One automaker held an online auction for Q1 supplies at plants in Germany and East Europe this week. Offers were said to be extremely wide-ranging at between Eur1,490-1,560/mt delivered plant. The buyer is expected to negotiate final prices and quantities next week.

"The market needs to be higher...everyone is so afraid of losing business," commented a Polish producer, who added that if within the next two to three weeks the LME stayed strong then she hoped that market prices would slowly recover. "At below Eur1,550/mt everyone is making losses with scrap prices at current levels."

Two other, smaller diecasters were also in the market this week and were heard to have purchased 226 ingot at between Eur1,510-1,520/mt delivered Germany. A smaller Germany buyer was heard to have bought quantities for December-January at Eur1,540/mt delivered.

The Platts weekly assessment of standard 226 grade was unchanged at Eur1,500-1,550/mt delivered Germany, plus credit.

Prices for 231 alloy were also flat at Eur10/mt at Eur1,540-1,600/mt delivered Germany, plus credit.

There are growing concerns over the financial health of Europe's secondary aluminium market as producers fight to keep scrap costs down.

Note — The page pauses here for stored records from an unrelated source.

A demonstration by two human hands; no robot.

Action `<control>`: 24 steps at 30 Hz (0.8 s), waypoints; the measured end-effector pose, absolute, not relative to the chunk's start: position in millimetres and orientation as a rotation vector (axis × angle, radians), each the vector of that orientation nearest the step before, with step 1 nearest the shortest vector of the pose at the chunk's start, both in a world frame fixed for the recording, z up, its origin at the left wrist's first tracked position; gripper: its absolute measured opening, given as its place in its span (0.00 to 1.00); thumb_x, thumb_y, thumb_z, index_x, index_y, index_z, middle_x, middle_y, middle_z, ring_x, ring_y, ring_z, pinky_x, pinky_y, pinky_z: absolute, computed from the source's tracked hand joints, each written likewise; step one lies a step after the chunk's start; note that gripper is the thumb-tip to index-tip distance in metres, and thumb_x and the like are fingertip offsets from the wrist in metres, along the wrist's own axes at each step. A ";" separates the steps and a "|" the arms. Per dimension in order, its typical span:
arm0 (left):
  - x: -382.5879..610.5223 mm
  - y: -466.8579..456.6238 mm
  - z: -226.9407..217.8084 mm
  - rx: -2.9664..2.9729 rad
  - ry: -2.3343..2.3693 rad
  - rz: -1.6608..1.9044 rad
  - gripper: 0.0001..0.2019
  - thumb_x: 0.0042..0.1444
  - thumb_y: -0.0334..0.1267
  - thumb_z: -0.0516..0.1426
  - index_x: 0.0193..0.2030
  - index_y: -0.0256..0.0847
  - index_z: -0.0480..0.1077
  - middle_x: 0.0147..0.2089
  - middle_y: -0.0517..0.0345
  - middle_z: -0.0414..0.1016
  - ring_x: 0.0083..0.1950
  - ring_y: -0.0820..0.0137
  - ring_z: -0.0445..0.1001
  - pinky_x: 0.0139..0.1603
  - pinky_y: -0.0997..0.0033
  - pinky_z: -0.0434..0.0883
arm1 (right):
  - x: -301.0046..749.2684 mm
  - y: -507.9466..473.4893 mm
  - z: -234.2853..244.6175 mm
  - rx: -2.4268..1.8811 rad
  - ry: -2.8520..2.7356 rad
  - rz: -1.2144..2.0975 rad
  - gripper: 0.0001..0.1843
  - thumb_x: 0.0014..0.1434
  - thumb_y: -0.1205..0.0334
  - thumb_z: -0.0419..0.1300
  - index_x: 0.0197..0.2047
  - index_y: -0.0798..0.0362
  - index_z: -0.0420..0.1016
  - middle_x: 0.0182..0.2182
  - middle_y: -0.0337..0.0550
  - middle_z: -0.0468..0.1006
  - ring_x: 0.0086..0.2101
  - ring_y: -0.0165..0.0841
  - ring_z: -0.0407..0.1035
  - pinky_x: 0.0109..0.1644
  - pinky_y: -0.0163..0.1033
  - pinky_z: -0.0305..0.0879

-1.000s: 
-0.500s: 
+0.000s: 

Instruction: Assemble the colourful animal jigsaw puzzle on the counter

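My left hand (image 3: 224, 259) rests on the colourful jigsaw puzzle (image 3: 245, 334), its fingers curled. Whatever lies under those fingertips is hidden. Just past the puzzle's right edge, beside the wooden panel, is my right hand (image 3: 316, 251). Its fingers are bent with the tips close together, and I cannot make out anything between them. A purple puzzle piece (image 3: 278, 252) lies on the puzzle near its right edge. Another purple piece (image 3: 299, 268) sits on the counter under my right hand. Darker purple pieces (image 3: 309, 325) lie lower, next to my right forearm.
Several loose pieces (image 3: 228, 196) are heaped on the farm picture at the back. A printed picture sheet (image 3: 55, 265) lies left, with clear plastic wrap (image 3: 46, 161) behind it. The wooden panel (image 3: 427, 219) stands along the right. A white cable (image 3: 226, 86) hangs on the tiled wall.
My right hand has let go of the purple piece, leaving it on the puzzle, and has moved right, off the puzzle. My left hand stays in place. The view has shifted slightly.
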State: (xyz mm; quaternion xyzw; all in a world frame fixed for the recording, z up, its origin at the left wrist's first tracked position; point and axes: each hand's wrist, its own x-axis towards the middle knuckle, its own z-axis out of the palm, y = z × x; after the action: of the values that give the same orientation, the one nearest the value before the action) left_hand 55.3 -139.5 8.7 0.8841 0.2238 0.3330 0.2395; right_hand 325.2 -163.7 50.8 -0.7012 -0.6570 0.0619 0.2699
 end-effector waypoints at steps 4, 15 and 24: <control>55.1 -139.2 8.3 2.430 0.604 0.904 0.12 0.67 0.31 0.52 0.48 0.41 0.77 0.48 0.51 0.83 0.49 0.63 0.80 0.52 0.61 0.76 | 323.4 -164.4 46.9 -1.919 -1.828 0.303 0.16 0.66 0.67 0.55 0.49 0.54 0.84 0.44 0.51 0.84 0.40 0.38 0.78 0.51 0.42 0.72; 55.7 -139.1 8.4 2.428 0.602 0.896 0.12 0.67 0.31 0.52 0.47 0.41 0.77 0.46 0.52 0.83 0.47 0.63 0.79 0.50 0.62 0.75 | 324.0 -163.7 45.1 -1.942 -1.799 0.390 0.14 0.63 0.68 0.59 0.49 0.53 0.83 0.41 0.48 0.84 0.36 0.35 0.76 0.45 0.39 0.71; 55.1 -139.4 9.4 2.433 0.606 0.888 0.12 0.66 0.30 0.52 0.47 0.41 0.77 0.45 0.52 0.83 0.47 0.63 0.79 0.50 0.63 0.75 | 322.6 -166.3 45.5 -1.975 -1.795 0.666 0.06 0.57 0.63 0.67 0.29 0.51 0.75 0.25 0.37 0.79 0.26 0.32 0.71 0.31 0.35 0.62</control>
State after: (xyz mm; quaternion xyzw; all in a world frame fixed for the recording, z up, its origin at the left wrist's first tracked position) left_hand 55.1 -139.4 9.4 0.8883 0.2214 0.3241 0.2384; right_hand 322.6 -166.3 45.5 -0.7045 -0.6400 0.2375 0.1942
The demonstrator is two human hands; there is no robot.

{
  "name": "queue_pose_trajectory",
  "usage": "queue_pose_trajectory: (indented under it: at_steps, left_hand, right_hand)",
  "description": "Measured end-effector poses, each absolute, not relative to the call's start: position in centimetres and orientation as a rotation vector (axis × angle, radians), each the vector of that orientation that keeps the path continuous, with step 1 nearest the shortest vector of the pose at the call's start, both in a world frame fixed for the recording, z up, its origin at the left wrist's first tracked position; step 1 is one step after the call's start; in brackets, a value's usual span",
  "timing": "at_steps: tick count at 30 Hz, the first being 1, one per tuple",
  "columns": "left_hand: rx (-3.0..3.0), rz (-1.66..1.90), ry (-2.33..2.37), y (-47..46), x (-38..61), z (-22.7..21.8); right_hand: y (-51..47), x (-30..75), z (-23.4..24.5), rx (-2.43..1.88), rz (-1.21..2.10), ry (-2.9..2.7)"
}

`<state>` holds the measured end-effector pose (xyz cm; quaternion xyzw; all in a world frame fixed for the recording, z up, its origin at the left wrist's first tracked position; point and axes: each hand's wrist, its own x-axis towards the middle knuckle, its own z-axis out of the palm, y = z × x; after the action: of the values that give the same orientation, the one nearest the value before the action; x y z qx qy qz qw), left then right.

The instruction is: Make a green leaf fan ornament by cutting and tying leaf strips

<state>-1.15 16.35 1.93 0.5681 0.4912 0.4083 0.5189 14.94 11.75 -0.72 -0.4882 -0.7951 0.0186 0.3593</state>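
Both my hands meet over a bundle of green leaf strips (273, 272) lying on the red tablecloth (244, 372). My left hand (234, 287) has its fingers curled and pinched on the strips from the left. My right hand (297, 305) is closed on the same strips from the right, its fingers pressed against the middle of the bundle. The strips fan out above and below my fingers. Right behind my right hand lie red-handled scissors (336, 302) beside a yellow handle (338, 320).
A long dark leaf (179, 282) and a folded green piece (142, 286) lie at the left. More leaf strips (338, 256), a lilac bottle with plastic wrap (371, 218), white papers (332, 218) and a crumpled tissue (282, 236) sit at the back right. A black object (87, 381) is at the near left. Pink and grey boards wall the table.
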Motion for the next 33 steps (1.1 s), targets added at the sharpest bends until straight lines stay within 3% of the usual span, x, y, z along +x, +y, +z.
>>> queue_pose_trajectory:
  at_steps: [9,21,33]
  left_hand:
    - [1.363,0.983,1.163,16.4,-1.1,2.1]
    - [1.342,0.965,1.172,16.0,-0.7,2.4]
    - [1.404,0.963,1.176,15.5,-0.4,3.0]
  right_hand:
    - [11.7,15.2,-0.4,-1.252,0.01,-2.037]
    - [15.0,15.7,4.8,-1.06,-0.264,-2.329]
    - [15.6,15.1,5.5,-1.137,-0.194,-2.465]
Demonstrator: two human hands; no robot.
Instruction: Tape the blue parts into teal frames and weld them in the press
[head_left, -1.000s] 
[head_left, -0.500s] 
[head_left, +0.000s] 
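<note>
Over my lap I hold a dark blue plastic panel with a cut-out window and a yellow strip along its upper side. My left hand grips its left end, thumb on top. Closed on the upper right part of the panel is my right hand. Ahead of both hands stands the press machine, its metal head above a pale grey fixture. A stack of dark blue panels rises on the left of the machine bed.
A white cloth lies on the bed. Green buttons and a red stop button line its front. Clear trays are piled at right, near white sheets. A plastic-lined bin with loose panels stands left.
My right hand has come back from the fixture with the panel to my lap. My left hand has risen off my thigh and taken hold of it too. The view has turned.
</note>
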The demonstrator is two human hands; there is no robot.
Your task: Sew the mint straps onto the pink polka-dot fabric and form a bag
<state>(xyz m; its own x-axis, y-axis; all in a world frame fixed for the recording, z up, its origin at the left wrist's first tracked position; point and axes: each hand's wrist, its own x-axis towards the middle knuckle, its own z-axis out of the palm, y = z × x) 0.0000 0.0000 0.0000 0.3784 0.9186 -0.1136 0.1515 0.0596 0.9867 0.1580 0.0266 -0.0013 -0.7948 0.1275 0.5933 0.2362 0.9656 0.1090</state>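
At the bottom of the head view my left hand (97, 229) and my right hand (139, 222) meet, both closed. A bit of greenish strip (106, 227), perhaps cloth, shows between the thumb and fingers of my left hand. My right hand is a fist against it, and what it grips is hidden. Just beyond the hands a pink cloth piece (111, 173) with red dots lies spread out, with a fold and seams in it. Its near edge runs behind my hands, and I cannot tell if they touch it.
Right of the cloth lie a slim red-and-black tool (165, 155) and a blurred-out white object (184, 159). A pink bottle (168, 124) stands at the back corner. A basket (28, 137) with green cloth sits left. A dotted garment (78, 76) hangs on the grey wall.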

"Scrap traders see the LME rise and want to get higher prices but in the physical market 226 ingot prices are too low to make money," said a German producer.

Scrap merchants are hanging on to stocks as the LME is high so they don't want to lower prices.

"The more people who have sold in the area of Eur1,500/mt the quicker we will see a price turnaround in the New Year -- and [maybe] bankruptcies too," warned the first Italian supplier.

The latest statistics on car demand showed European passenger car registrations to have stagnated in October to a total 1.105 million units, down very slightly at 0.02% from the previous year, auto manufacturers' association ACEA said Wednesday.

Results were diverse among the major markets, with Italy (up 9.7%), Spain (4.0%) and the United Kingdom (1.4%) posting growth, while Germany (minus 5.6%) and France (minus 4.0%) performed less well than one year ago, the ACEA said.

In the period January-October 2016, car registrations in the EU totaled 12.349 million units, an increase of 7.2% against year ago levels. All five major markets positively contributed to overall growth during this period. Italy (16.7%) and Spain (10.8%) showed the highest gains, followed with more modest rates by Germany (4.9%), France (4.7%) and the UK (2.5%), according to the ACEA.